Private mass communications are now possible with Groups 2 (£2.39), which can send up to 100 texts at a time and mass emails. It allows the user to create multiple subscriber lists for each of the campaigns you are helping publicise. You can have separate lists for the steering group and the membership, the local anti-cuts campaign and the local Palestine solidarity group.

Reeder (£1.79) is the best way to access RSS feeds from your favourite left magazine, blogs and campaign sites so you can keep up to date with dozens of anti-cuts groups around the country (even if you are offline) while Google's Reader is a free (online only) alternative.

Geolocation apps like HeyWAY Pro (59p) and Friends Around Me (free) should already be used by organisations to help leaflet distributors, stewards and activists best work together on marches and big events. You can make sure you have paper sellers everywhere.
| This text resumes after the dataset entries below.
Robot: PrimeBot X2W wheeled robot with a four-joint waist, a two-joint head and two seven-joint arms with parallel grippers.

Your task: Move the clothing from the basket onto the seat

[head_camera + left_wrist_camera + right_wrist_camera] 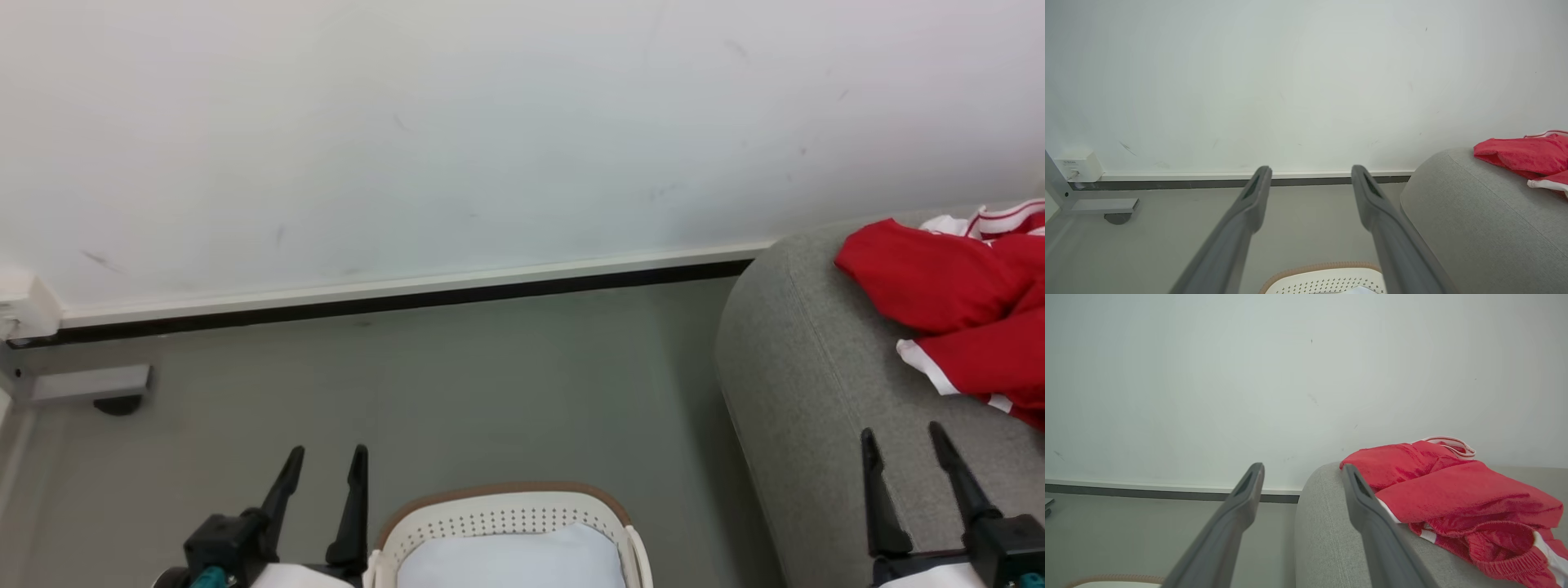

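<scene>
Clothing (pixel 955 302): on seat (pixel 800 384). Left end effector (pixel 322 465), right end effector (pixel 902 453): parted, empty. Transfer seemingly done; next, check basket (pixel 506 510) for red.

The left gripper (pixel 328 451) and right gripper (pixel 900 431) share long tapering dark fingers (pixel 353 506), black blocky bases, teal accents, white forearms.

White wall (pixel 457 122); grey floor (pixel 506 384)
</scene>
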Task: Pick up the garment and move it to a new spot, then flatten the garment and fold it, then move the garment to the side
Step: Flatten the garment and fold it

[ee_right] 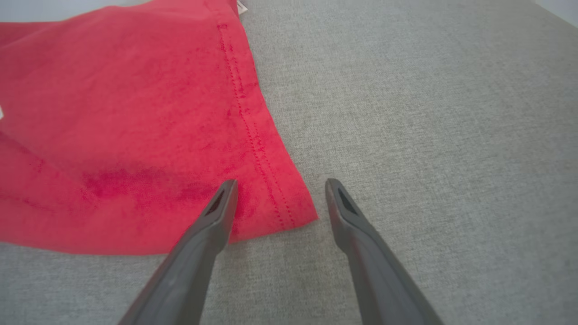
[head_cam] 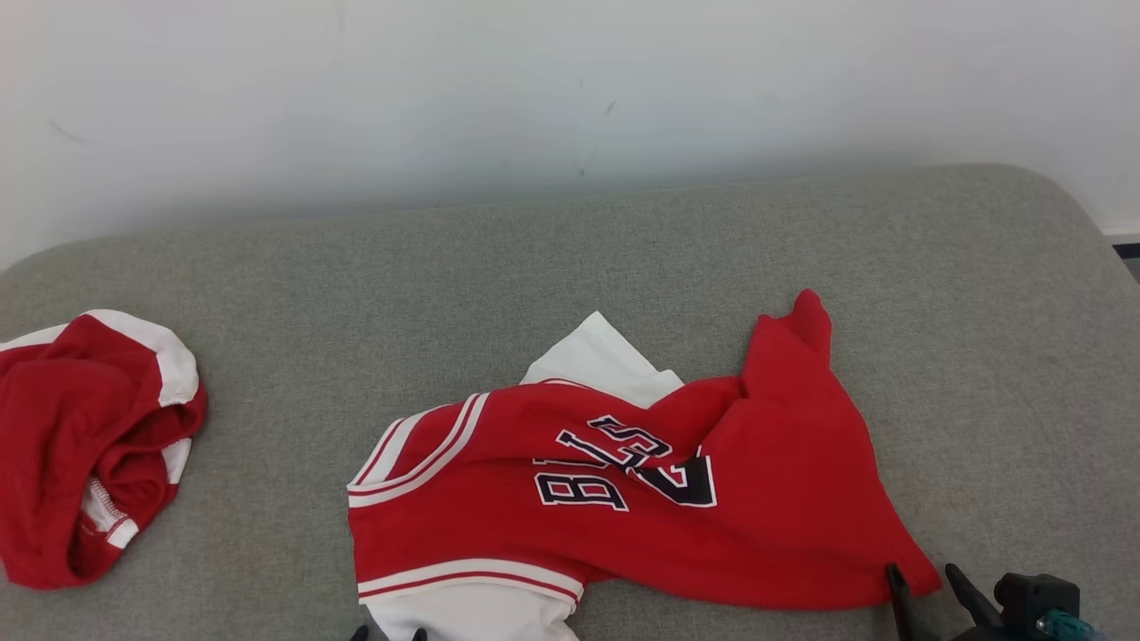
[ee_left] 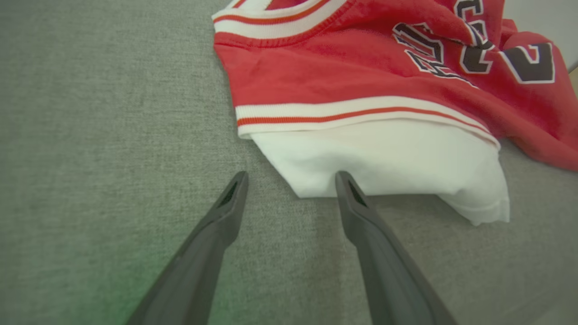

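Left wrist view first: left gripper [ee_left: 291, 180] spread wide with nothing between its fingers. One tip is over bare grey cushion [ee_left: 90, 135], the other right at the edge of the white sleeve [ee_left: 384, 158]; touching or just above, can't tell. Over to the right wrist view: right gripper [ee_right: 281, 185] just as wide, gripping nothing, straddling the hem corner [ee_right: 289, 203] of the jersey [ee_right: 113, 126], one finger over red cloth, the other over cushion. The stitched hem comes through close up there, while the left wrist view gives the striped trim and part of the black number. Head view pulls it together: the jersey lies crumpled at the middle front of the cushion, left gripper at its near-left sleeve, right gripper at its near-right corner. A second red garment [head_cam: 80, 445] sits bunched well apart at the far left, pale wall [head_cam: 570, 89] behind. Count: two grippers, both empty; two red garments; one cushion.
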Controlling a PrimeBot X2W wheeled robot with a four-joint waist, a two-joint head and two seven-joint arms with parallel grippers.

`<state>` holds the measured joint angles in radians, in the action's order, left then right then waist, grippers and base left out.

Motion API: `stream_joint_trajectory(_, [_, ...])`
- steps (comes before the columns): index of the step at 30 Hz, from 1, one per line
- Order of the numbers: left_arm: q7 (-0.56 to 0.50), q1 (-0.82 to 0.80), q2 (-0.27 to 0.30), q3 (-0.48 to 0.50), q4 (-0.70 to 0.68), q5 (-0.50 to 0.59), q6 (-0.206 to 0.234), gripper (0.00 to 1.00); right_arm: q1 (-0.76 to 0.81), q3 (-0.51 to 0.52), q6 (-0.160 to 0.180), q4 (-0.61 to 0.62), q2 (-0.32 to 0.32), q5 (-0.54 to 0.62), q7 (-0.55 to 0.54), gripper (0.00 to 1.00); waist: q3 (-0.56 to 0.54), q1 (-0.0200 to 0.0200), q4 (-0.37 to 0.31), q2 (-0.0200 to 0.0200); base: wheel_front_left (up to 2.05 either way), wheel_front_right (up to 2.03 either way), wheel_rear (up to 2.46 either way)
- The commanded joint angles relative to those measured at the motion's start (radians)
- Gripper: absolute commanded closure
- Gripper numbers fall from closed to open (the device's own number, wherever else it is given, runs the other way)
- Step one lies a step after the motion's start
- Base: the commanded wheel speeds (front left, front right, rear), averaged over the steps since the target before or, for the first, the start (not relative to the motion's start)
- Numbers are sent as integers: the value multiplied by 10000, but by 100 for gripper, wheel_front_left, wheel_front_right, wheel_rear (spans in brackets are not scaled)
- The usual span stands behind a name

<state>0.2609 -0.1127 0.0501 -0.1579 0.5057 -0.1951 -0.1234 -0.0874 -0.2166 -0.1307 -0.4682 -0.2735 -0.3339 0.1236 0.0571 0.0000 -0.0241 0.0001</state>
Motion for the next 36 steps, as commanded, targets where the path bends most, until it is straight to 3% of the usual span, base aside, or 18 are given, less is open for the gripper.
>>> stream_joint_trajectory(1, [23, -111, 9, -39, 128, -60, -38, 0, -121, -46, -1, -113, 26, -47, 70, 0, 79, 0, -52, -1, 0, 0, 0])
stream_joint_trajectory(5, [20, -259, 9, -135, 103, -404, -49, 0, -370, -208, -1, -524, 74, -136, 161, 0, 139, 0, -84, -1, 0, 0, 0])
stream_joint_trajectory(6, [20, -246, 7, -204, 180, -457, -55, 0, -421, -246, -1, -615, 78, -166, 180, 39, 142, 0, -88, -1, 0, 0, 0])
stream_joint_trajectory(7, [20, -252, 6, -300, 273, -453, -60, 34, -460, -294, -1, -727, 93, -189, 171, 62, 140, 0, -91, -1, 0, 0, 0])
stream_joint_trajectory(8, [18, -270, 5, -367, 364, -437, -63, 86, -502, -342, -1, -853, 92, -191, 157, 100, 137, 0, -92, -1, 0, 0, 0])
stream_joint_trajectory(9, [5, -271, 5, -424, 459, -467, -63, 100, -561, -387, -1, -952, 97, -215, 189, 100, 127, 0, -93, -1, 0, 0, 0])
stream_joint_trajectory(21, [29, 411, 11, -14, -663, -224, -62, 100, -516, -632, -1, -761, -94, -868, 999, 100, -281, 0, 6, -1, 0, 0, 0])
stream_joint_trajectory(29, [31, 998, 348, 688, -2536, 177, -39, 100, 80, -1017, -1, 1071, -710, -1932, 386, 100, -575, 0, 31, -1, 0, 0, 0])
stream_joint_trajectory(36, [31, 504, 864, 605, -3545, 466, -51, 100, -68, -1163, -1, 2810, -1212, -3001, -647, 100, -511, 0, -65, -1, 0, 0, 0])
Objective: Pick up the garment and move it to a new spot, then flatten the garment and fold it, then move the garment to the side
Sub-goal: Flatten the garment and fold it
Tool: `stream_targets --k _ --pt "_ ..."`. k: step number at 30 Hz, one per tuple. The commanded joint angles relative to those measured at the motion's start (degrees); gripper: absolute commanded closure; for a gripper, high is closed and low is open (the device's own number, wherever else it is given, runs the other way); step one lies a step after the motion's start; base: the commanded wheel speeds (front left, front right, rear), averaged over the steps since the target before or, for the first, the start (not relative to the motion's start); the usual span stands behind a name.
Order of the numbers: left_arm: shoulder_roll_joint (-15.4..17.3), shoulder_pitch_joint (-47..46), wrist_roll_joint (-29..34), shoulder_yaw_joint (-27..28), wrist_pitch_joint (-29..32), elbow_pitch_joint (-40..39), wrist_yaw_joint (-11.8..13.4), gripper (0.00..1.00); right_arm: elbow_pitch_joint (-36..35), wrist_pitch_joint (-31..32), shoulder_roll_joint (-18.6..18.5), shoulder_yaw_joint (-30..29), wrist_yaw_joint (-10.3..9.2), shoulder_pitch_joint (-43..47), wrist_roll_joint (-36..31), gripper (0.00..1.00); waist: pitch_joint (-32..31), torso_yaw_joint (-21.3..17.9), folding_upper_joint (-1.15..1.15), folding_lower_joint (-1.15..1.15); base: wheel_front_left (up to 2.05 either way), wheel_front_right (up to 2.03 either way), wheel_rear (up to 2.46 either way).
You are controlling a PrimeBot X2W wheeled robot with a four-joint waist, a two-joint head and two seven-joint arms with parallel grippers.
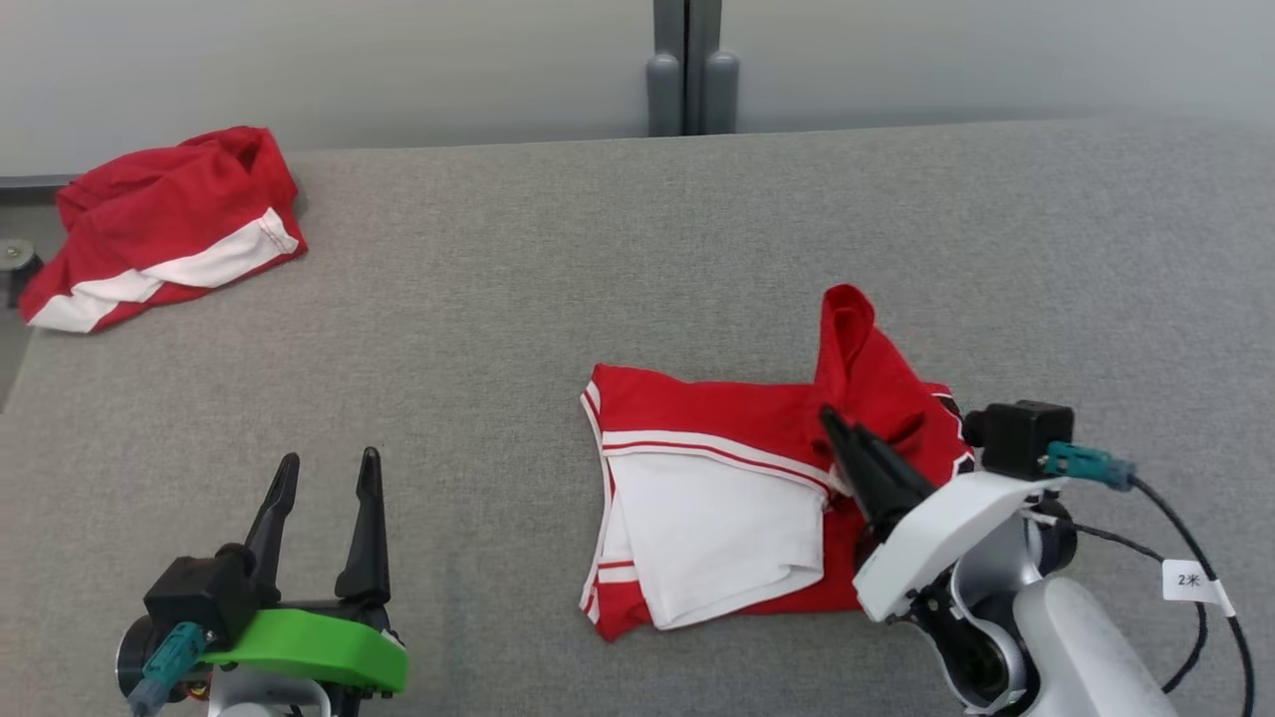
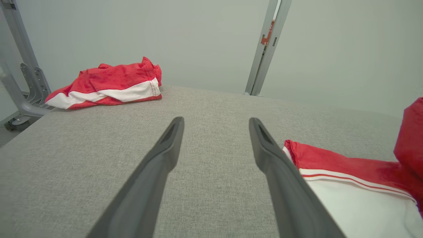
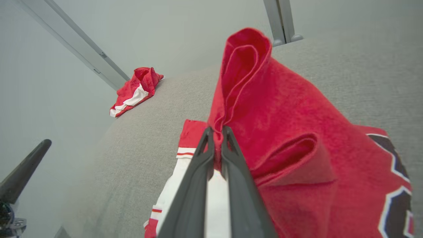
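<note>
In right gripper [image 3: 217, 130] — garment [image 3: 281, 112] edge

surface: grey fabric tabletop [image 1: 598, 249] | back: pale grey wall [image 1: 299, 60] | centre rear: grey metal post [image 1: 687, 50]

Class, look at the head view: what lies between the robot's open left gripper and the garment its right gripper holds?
Nothing but bare grey table; the head view shows it between the left gripper and the garment.
</note>
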Motion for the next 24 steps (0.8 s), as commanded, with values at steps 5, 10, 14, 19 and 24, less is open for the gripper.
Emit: stream_targets --k 5,10,14,19,24 --pt "-0.9 1.1 1.0 0.4 -0.2 0.5 -1.2 0.00 3.1 -0.6 1.5 6.2 -0.06 -1.0 2.7 1.00 -1.3 5.0 0.00 0.00 0.00 0.00 0.00" --pt "-1.7 1.5 1.6 0.5 -0.2 0.6 -1.7 0.00 8.5 -1.3 1.8 11.0 -0.05 -3.1 4.8 1.00 -1.4 6.7 0.00 0.00 0.00 0.00 0.00" --pt "-2.2 1.6 1.9 0.6 -0.2 0.9 -2.3 0.00 13.0 -3.4 1.9 13.3 -0.04 -5.3 7.2 1.00 -1.4 7.4 0.00 0.00 0.00 0.00 0.00" --pt "-2.7 1.5 2.2 0.9 -0.2 1.4 -2.6 0.00 18.5 -6.1 1.9 15.7 -0.04 -8.1 9.3 1.00 -1.1 7.6 0.00 0.00 0.00 0.00 0.00" --pt "-3.1 1.6 2.6 1.1 -0.2 1.7 -3.0 0.00 21.8 -10.6 1.9 18.1 -0.04 -10.8 10.2 0.00 -0.7 6.6 0.00 0.00 0.00 0.00 0.00"
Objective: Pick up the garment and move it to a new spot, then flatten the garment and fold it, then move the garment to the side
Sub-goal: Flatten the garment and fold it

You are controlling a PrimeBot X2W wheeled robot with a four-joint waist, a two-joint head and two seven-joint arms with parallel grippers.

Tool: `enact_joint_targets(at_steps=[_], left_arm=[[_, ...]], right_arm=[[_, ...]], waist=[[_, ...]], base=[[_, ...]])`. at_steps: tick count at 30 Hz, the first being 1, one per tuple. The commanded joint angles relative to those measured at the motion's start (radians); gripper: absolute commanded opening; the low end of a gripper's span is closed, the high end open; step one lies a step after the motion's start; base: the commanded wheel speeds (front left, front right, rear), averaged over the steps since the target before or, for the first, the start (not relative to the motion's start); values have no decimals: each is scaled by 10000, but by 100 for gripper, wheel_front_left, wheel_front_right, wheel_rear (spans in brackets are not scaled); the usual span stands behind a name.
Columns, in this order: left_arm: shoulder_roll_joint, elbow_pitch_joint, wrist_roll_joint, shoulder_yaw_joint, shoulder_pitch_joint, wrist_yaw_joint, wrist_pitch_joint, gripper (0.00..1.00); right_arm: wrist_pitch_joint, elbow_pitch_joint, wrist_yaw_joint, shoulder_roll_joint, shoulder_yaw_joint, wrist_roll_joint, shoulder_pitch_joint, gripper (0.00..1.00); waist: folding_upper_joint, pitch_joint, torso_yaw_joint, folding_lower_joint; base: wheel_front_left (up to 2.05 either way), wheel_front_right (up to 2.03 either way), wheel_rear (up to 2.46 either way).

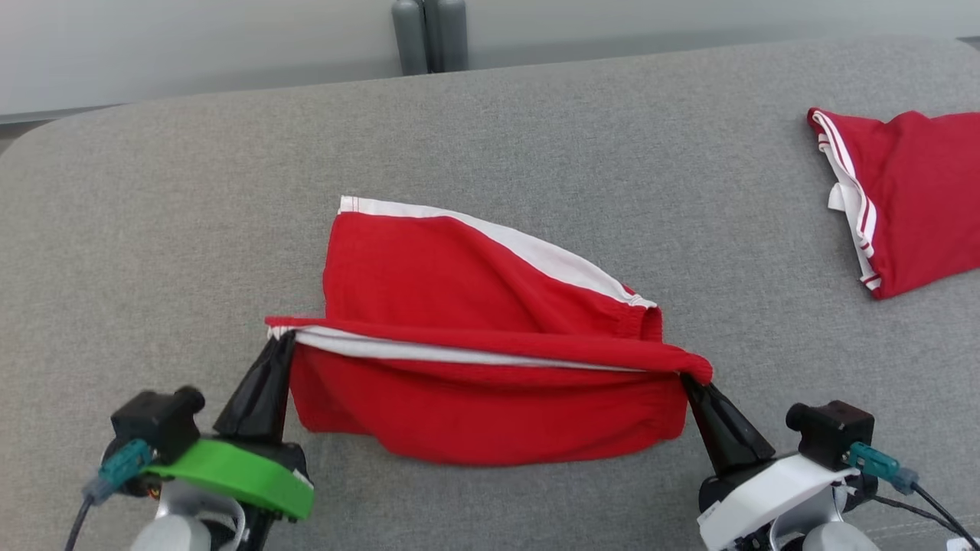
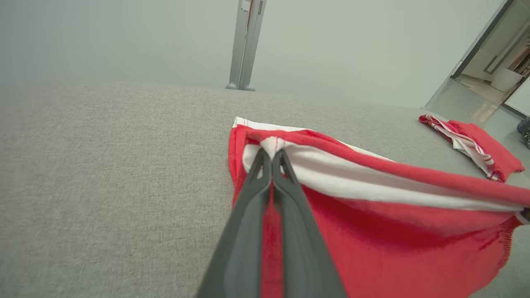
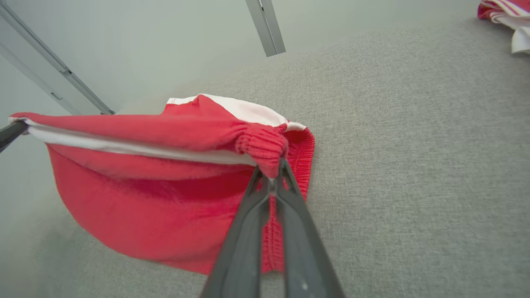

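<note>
At near centre, stretching the red garment (image 1: 459, 413) between left gripper (image 1: 282, 342) and right gripper (image 1: 689, 380), both pinched tight on it. Far right, another red cloth (image 1: 919, 199).

**Bare test room or lab**

A wide grey woven-fabric surface (image 1: 536, 138) with rounded corners stands before a plain pale wall (image 2: 124, 37). Grey metal posts (image 1: 430, 34) rise behind it, and an open doorway (image 2: 492, 58) gives onto a glossy floor (image 2: 476, 97).
</note>
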Motion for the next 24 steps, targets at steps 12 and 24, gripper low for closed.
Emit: enact_joint_targets(at_steps=[12, 24], left_arm=[[75, 3962, 344, -498, -4272, -340, 193, 0], [-15, 6463, 503, -1142, -6573, -434, -6, 0]], right_arm=[[-364, 1591, -1, 844, 112, -127, -2136, 0], [-647, 2558, -1, 1270, 393, -128, -3193, 0]], waist=[[-1, 1561, -711, 1], [-1, 2151, -934, 1]], base=[[0, 0, 0], [0, 0, 0]])
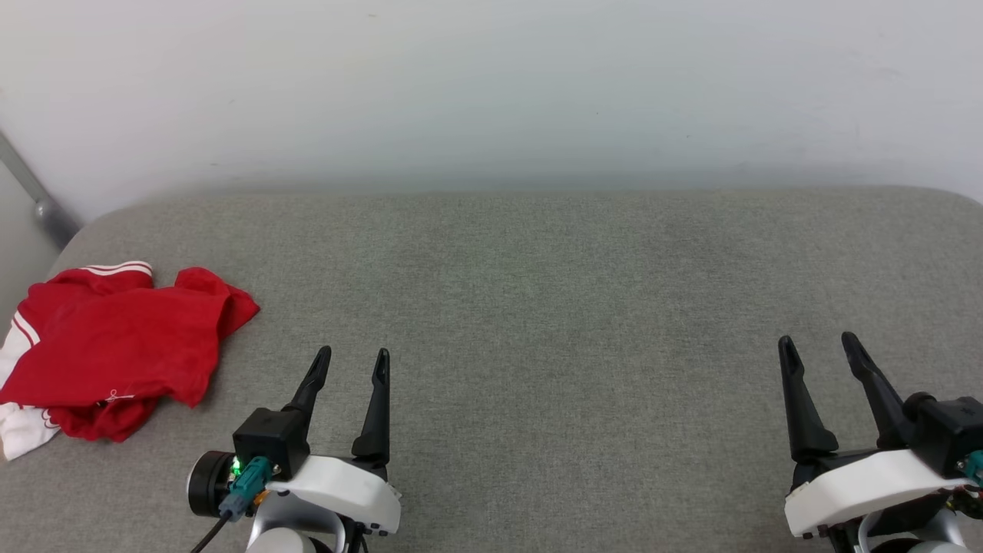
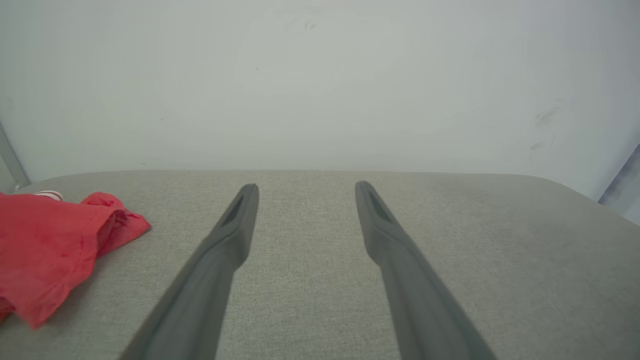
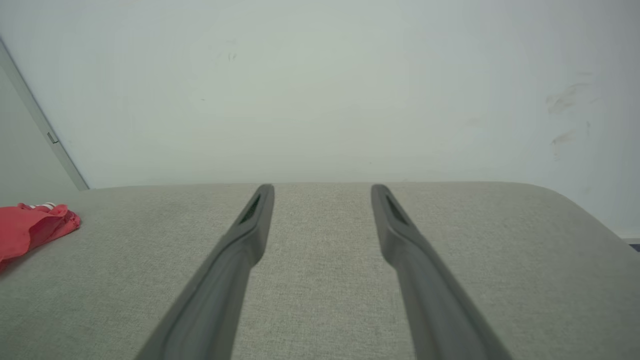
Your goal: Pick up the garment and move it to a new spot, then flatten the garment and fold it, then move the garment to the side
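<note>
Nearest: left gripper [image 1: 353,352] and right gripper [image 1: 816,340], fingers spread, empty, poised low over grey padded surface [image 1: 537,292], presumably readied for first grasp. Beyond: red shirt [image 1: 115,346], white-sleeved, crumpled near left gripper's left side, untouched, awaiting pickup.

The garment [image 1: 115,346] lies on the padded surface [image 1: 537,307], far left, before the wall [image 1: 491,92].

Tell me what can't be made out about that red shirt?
Head view: the crumpled red soft-fabric garment with white sleeves runs off the left edge; its own folds hide any print.
Left wrist view: the left edge cuts the garment.
Right wrist view: the garment is small, cut by the left edge.
</note>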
AroundMe (free) will help hungry activists find food (and banks, petrol stations, cash points) during long demonstrations.

For the cultural, Alarm Clock Pro (59p) will wake you with a rousing version of the Internationale while Grindr (free) and its women orientated and heterosexual equivalents allow a social life away from comrades for those with too little time for friends.

Cool extras include Mobile Mouse (free) for those PowerPoint displays to liven up local meetings; JotNot Scanner Pro (59p) allows you to scan documents and email them so you can take a picture of a leaflet and then hand it straight back; RedLaser (free) used to scan barcodes of goods so you can check if the latest edition of Das Capital is in fact cheaper over the internet.

Apple has not yet produced an app that shows the working conditions at its Foxconn cityfactory in China, allows you to send messages of support to those on the shop floor contemplating suicide or to donate money to any state-banned union. They could call it iPicketApple (free the workers). But in the meantime, we're going to have to find a way to do this ourselves.